Free and legal MP3:The Hermit Crabs

Strummy, melancholy Glaswegian pop

The Hermit Crabs

“Stop This Now” – The Hermit Crabs

This is a lovely, crisp bit of strummy, melancholy indie pop, and if it reminds you of Camera Obscura and/or Belle & Sebastian, well, all hail from Glasgow, where apparently this type of strummy, melancholy indie pop is a prevailing musical dialect. But I encourage listening above and beyond the similarities, and tossing aside genre generalizations because, as I have said time and again, it’s far less important for a song to sound different than for it to be good. “Stop This Now” is deliciously good—so good in fact that it is different, if maybe in more subtle ways than can be summarized via pre-established labels.

Everything happens quickly here. The pace is light-footed, the verse concise—one melodic line, repeated twice, each time ending on an unresolved note. We’re at the chorus by 0:25, and yet see how we’re still not at any resolution. The pace stays fleet but the melody itself slows down, with front woman Melanie Whittle now singing fewer words per bar. It’s this opening part of the chorus that just nails the song for me—that lilting, deceptively simple triplet of lines (“And I know/And you know/We both know”) displaying both rueful wit and anguished charm, unfolding across those lovely chords that keep not resolving until we get to the twelfth bar (0:42). And even then we don’t feel full closure until the guitars strum their way through to the sixteenth measure, as we tend to need eight eight or sixteen measures for our ears to feel settled. The second trip through the verse is fortified by some dandy guitar work, the chorus’s follow-up enhanced with a winsome countermelody. Pay attention, however, or the thing will pass you by—it’s all over by 2:18 (the song actually ends before the MP3 does).
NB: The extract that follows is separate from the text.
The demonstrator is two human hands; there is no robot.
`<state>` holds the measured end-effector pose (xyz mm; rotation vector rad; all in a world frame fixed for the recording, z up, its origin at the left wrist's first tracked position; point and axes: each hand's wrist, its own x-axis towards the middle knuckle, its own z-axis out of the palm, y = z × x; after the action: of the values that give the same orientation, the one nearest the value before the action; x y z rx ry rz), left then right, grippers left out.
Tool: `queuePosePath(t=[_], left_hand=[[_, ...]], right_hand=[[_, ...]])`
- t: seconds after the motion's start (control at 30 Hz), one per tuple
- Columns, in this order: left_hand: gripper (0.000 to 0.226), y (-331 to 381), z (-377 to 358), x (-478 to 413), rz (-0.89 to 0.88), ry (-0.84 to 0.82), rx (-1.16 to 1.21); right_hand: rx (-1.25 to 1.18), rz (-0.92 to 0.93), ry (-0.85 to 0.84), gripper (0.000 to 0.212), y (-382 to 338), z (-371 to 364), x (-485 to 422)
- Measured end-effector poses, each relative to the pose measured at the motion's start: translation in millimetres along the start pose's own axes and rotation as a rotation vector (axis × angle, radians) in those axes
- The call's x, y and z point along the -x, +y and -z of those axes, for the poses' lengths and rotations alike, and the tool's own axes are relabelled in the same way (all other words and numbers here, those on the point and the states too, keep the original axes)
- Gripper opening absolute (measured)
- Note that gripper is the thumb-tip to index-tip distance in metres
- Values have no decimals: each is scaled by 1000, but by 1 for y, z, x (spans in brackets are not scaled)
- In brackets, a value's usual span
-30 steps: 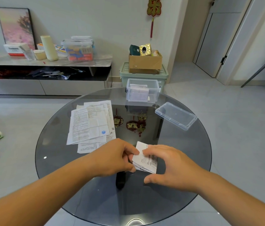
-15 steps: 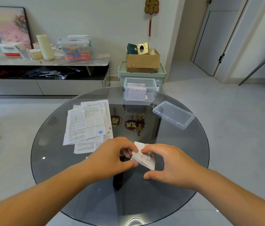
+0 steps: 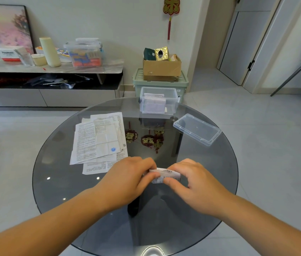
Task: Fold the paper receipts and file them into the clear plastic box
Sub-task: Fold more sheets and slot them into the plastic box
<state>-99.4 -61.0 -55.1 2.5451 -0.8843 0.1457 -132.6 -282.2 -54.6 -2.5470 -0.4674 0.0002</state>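
A round dark glass surface (image 3: 62,182) fills the middle of the view, with pale floor tiles around it. Beyond it on the far left a long low cabinet (image 3: 109,68) stands against the wall and carries a lidded storage tub, a cream cylinder and a framed picture. To the right of the cabinet a green bin (image 3: 183,85) sits on the floor with a cardboard box (image 3: 161,68) on top. On the left half of the surface lies a loose stack of receipts (image 3: 94,143), flat and unfolded, the sheets overlapping and slightly fanned. At the far edge of the surface stands the clear plastic box (image 3: 173,105), open at the top, with folded papers (image 3: 154,105) standing upright inside its left part. Its clear lid (image 3: 196,129) lies apart from it, to the right and a little nearer, with its rim turned upward. Near the middle of the surface, toward the near side, both bare forearms reach in and the two hands meet. The left hand (image 3: 127,179) has its fingers curled and pinches the left end of a small folded receipt (image 3: 168,174). The right hand (image 3: 197,183) curls over the right end, with its thumb against the near edge. The folded receipt is held between them as a narrow white strip with printed lines showing, just right of the near corner of the stack and well apart from the plastic box.
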Motion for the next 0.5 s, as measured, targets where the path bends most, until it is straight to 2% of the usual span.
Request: queuePosePath(t=[0.17,0.3,0.4,0.5], left_hand=[[32,3,-6,-3,-34,-19,-61],[35,6,-13,-8,-18,-16,-148],[45,5,-17,-11,43,-28,-213],[50,4,-19,-12,105,-64,-133]], right_hand=[[-20,-59,11,6,6,1,-1],[-14,-103,25,8,13,0,-6],[202,-79,3,25,13,0,-11],[282,-105,-26,43,14,1,-13]])
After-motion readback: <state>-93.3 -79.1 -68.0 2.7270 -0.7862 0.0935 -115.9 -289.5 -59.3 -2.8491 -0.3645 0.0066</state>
Founded by Whittle, the Hermit Crabs have recorded one full-length album to date, 2007’s Saw You Dancing. “Stop This Now” is from the band’s third EP, entitled Time Relentless, which is out this month on Matinee Recordings. MP3 via Matinee.

Free and legal MP3: The Ladybug Transistor (fleet & melancholy, nostalglic & timeless)
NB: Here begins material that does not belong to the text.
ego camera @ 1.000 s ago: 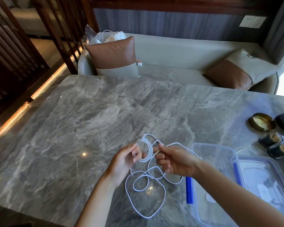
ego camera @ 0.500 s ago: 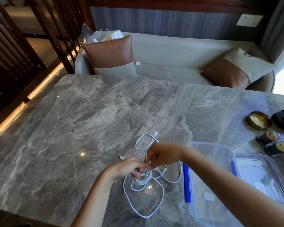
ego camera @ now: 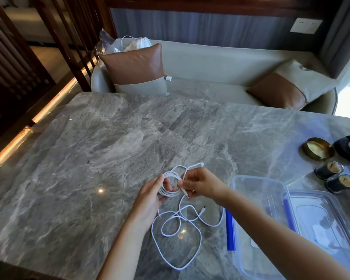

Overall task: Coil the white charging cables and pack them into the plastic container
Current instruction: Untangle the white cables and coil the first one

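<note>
A: Where's the cable (ego camera: 175, 223)?
B: Coiled partly in the left hand (ego camera: 153, 196), fingers curled round the loops; right hand (ego camera: 200, 183) pinches a strand. The rest trails loose toward the table's (ego camera: 89, 158) near edge.
A: Room?
B: Table wide open leftward; box (ego camera: 259, 190) just right.

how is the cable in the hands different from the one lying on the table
The held cable is wound into a tight small coil; the loose cable sprawls in wide, uneven loops. The held cable is gripped by the left hand, its end pinched by the right hand, above the marble table; the loose cable lies flat on it, untouched, one plug free. Both are thin and white, and neither is in the plastic container.
</note>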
Always with a vaguely nostalgic sound, The Ladybug Transistor by now operates kind of meta-nostalgically, since the band itself dates back to an entirely different musical age—born out of the Elephant Six Collective in 1995: pre-Napster, pre-MP3, very nearly pre-WWW.

The Ladybug Transistor

>”Clutching Stems” – The Ladybug Transistor

Always with a vaguely nostalgic sound, The Ladybug Transistor by now operates kind of meta-nostalgically, since the band itself dates back to an completely different musical age—born out of the Elephant Six Collective in 1995: pre-Napster, pre-MP3, very nearly pre-WWW. They disappear for such long stretches at a time that I’d pretty much forgotten what an appealing sound they have, all sad-sprightly and ’60s-pop-influenced. Belle & Sebastian comes to mind also; although different bands in many ways, there’s a common vibe, both atmospherically and melodically, between this Brooklyn ensemble and Stuart Murdoch’s Scottish gang. Both bands offer up a powerful kind of nostalgia that remains somehow, also, both of-the-moment and timeless.
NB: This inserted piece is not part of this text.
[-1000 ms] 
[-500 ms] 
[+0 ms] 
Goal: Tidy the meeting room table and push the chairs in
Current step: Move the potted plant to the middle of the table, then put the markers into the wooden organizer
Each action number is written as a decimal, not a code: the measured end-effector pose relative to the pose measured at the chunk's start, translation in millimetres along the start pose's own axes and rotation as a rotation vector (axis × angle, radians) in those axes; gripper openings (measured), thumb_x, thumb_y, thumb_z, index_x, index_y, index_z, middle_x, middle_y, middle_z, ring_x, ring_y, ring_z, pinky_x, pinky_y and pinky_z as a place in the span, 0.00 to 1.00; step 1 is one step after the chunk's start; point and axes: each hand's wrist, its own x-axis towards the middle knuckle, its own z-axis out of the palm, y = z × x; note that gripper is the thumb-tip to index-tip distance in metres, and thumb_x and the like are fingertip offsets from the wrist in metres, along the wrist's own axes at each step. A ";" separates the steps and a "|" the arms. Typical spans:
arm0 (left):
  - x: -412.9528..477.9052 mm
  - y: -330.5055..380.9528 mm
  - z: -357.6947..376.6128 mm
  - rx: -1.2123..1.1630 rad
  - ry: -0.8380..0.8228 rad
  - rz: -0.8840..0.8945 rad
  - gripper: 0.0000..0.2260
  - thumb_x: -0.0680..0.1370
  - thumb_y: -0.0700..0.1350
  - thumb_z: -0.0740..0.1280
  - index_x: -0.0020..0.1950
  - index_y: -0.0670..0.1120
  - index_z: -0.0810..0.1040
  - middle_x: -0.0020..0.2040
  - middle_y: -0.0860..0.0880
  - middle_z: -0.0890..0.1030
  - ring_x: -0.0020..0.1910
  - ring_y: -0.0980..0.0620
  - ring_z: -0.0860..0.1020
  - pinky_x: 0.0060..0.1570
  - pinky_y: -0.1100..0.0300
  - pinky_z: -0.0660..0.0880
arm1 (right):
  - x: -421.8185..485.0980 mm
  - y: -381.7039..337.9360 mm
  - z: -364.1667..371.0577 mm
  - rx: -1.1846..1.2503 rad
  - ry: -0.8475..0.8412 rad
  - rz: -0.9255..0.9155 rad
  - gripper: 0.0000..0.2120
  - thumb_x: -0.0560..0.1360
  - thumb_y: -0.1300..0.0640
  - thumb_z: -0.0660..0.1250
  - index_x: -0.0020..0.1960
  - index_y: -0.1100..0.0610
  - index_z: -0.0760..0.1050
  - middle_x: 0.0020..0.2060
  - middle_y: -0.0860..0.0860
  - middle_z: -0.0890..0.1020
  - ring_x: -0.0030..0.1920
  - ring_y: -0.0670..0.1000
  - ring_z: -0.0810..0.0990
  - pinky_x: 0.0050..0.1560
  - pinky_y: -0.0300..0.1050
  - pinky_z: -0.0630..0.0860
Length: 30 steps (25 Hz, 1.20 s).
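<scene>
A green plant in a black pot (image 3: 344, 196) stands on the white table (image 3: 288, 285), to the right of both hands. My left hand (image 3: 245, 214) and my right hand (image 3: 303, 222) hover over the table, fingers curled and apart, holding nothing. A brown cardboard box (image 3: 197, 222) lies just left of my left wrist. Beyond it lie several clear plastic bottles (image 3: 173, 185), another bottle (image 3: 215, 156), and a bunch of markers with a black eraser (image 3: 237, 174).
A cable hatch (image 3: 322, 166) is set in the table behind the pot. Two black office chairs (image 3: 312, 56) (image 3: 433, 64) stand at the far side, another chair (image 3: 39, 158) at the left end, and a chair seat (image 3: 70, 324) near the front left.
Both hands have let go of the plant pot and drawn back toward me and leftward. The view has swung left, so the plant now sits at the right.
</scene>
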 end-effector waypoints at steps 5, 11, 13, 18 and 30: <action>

What has me in love with this song in general is the juxtaposition of the rapid pace and the melancholy air, which is not a natural combination. The song’s fleetness also disguises its unusual construction: it seems to be built around a meandering, two-tiered chorus, without any otherwise repeating element in the song. I don’t hear a verse. What has me in love with this song in particular is the aforementioned chorus, which stretches beyond something simple and immediately singable, accumulating a quiet sort of grandeur as we are led to a truly wonderful melodic moment: front man Gary Olson singing, “And now that I’m not/It’s all coming apart” (first heard at 1:07). This is worth the price of admission. More goodness: the striking titular image, which implies an entire story in those two concrete words.

Always something of a free-floating outfit, the Ladybug Transistor has experienced any number of lineup changes over the years. One of them was tragic, as drummer San Fadyl, on board since 1997, died of an asthma attack in April 2007. The band has not recorded since then, until now. (Their last album, released in June 2007, had been recorded with Fadyl.) Three new members have joined three LT veterans; the end result is Clutching Stems, due out on Merge Records in June. The band was previously been featured in 2003 and 2007. MP3 via Merge.